* COLLECTED MATERIAL:
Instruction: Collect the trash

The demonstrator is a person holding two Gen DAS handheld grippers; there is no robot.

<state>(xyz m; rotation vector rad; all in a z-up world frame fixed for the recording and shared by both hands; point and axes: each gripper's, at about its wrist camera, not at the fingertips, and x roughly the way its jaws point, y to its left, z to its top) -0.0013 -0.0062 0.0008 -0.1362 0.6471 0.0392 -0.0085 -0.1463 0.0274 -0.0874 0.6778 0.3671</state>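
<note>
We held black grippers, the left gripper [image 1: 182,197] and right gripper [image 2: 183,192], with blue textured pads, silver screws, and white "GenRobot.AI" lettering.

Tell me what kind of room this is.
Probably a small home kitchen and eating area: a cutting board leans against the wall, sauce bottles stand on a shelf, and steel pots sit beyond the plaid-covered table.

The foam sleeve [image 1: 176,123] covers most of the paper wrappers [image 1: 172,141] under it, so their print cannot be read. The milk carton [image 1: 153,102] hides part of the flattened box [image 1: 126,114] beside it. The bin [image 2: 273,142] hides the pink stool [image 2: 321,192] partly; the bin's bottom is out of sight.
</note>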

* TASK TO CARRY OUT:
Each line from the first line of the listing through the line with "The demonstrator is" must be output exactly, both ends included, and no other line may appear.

* FINAL ANSWER:
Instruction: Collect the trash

The demonstrator is a person holding two Gen DAS handheld grippers; there is no robot.

The output returned above is complete.